从收入与是否少数族裔图看出,非少数族裔的收入中位数与少数族裔的中位数的显著差别不大,但是非少数族裔的收入整体还是明显大于少数族裔的收入,说明在美国,少数族裔的收入是明显低于非少数族裔的。
收入与教育年限分类箱线图
ggplot(data = data,aes(x=educ,y=salary))+geom_jitter(alpha=.35,color='#4169E1',size=2.2)+geom_boxplot(alpha=.7,color='#000080')+stat_summary(fun.y="mean",geom="point",color="#000080",shape=6,size=3.5)+theme(axis.title.y=element_text(size=15))+theme(axis.title.x=element_text(size=15))+theme(axis.text.y=element_text(size=15))+theme(axis.text.x=element_text(size=15))

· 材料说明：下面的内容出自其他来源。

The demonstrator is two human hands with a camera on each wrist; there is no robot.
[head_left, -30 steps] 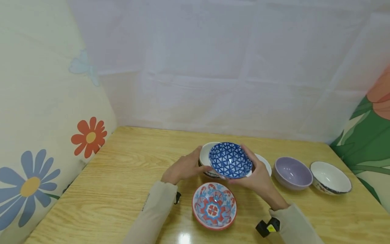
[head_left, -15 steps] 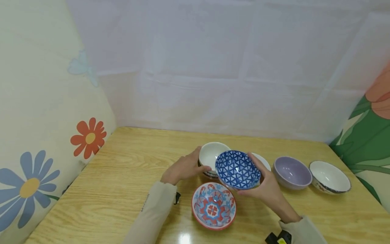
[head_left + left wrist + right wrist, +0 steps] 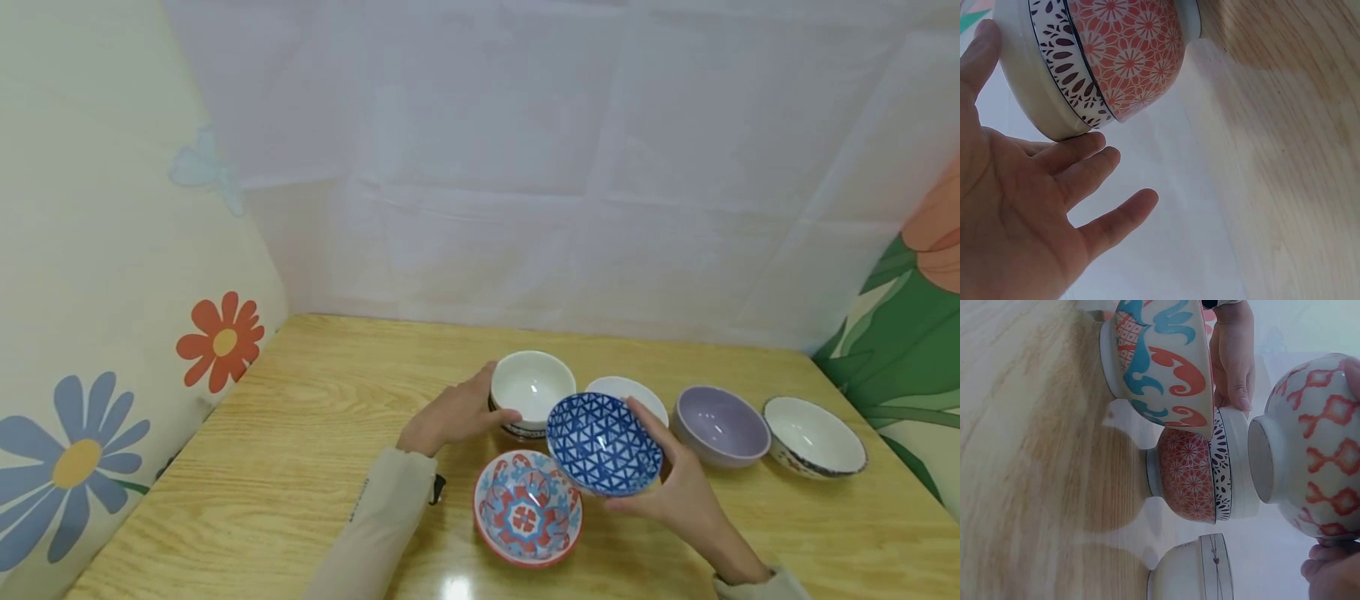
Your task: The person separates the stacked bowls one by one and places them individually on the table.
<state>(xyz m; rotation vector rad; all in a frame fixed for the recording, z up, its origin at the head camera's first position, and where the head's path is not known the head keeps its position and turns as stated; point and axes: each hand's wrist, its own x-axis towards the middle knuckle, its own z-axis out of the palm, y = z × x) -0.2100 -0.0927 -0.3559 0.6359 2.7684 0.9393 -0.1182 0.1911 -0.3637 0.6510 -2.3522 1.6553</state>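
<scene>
My right hand (image 3: 684, 492) grips a bowl (image 3: 604, 443) by its right side, tilted above the table. Its inside has a blue and white triangle pattern; its outside, in the right wrist view, is white with red motifs. My left hand (image 3: 459, 412) is spread at the left side of two nested bowls, extended fingers (image 3: 1088, 178) touching the upper one. That upper bowl (image 3: 532, 387) is white; the lower bowl (image 3: 1135, 50) has red flowers and a dark-patterned white band. A red-rimmed bowl (image 3: 527, 510) with red and blue decoration stands nearer, partly overlapped by the held bowl.
Behind the held bowl stands a white bowl (image 3: 626, 388). Farther right are a purple bowl (image 3: 722, 425) and a white bowl with a patterned outside (image 3: 813, 436). The wooden table (image 3: 322, 400) ends at a pale cloth backdrop (image 3: 480, 167).
My right hand has carried the blue-patterned bowl right and towards me, away from above the nested bowls, uncovering the white upper one. My left hand has stayed at the stack.
</scene>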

通过上图可以看出,受教育年限是明显的与收入大小成正比关系。在8和12这两个阶段相差不大,但是在16和17这两个阶段相差很大,一旦受教育程度从16提升到17,其收入程度会有很大的提升。并且随着年度的增加,这种边际效益会慢慢递减。
收入与职位等级分类箱线图
ggplot(data = data,aes(x=jobcat,y=salary))+geom_jitter(alpha=.35,color='#4169E1',size=2.2)+geom_boxplot(alpha=.7,color='#000080')+stat_summary(fun.y="mean",geom="point",color="#000080",shape=6,size=3.5)+theme(axis.title.y=element_text(size=15))+theme(axis.title.x=element_text(size=15))+theme(axis.text.y=element_text(size=15))+theme(axis.text.x=element_text(size=15))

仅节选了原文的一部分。